We got back from Ireland a day or two before the semester started, so barely enough time to get life situated again and get my books and supplies for my classes. The Christmas tree was still up. My presents were still stacked in the living room. 

That semester was tough for a lot of reasons. I was chosen as president of my fraternity and had a lot of changes to make and drama to deal with. It was also when I started my education classes and preschool practicum. It was a lot for me to handle, and even though I was 3 years older than my peers, I quickly got overwhelmed. I was sleeping all the time, was in pain all the time, was struggling to meet deadlines, feeling like I was terrible as a teacher, and having mild panic attacks every time I had to speak in class or in meetings. I ate horribly and a lot. Sometimes to the point I thought I might throw up. I cried a lot. It's my go-to response when life becomes too much. The Christmas tree stayed up until April.

I've heard, probably on an HBO Lifestories: Families in Crisis, that people with eating disorders, particularly anorexia, often resort to disordered eating as a way to exact control over a life they feel they can't control. I tend to throw up my hands and surrender to the chaos, finding it impossible and futile to try to cling to anything if I can't hold on to everything. There's no use juggling if you only have one ball in the air, right? Then you just look like a pathetic clown who doesn't quite have her act together.
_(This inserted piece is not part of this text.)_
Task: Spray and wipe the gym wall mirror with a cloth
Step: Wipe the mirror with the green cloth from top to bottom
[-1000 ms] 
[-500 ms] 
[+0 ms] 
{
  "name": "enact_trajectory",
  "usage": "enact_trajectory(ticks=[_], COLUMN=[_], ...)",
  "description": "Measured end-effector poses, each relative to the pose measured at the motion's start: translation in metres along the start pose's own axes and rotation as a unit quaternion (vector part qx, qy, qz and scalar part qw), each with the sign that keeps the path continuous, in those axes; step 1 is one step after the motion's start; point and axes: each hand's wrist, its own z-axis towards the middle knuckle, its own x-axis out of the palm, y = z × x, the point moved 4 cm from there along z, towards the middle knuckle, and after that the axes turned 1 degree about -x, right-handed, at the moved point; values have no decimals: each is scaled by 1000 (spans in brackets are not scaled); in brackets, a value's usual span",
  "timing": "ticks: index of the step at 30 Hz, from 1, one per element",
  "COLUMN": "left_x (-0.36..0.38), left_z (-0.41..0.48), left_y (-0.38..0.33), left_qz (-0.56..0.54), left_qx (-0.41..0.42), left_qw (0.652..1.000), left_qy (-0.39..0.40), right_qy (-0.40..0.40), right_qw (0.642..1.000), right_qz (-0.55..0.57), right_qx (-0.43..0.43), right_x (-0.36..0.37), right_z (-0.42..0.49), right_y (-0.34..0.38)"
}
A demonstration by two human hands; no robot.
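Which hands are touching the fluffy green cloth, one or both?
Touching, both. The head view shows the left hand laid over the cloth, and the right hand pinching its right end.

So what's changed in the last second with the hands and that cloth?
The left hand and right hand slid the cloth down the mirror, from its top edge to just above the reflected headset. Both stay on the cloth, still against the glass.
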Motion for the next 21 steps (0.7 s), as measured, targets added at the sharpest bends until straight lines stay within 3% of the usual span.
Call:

I'm realizing now, as strange as it sounds, that it would be much better if I acted more like an anorexic. I mean that in the sense that my health is, and has to be, the one thing I exact control over...especially when everything else is a mess. Like big changes at work, stressful workloads, new responsibilities, moving. I can't use stress as an excuse to give up.

I also found that life is much more manageable if you can find a way to force it to make sense. When I took over my new duties at work it was like I suddenly became the most popular girl in school over night (a la Teen Witch minus the magic powers). My email inbox that I'd prided myself on keeping well ordered and organized was a disaster and looked as if it were hemorrhaging. My clever system to color code action items in red became useless and daunting when the entire inbox was red. 

Even though I'm normally a proponent of moving the office into the digital age and reducing our paper usage, sometimes the meat of what someone needs gets lost in the abyss of an inbox full of lengthy emails. I pulled out a notebook and made a To-Do list of all my action items and was able to reduce 3 weeks worth of emails down to about 30 that needed my attention. I was able to group several like tasks into one line on the list - Scan Minutes - Save VISN reports. Much more manageable than staring down 30 emails with their attachments, wondering where to start. After a week I'm almost all caught up even though my list ultimately stretched onto a second page.

I'm not really one to buy into cliché sayings (as much as everyone loves them, Eleanor Roosevelt quotes kinda make me dry heave) but as I've been trying to work through the stress of the last few weeks I keep coming back to the Serenity Prayer. To really be in control I guess I actually need to think more like an anorexic alcoholic. I need to be at peace with the things in life I can't control and be courageous enough to take control of the things I can change. I need to recognize the difference between the two and focus my energy on those things that will be the most beneficial.

I wrote before about having one thing to change at a time. Mastering that one thing and moving on to the next. Chipping away at the big One Thing (improving my health) one little thing at a time. I am in control of that change. I'm the only one that can be in control so if I'm not driving that train there's no one else to take over. I've caused a derailment too many times to not know this to be a certainty.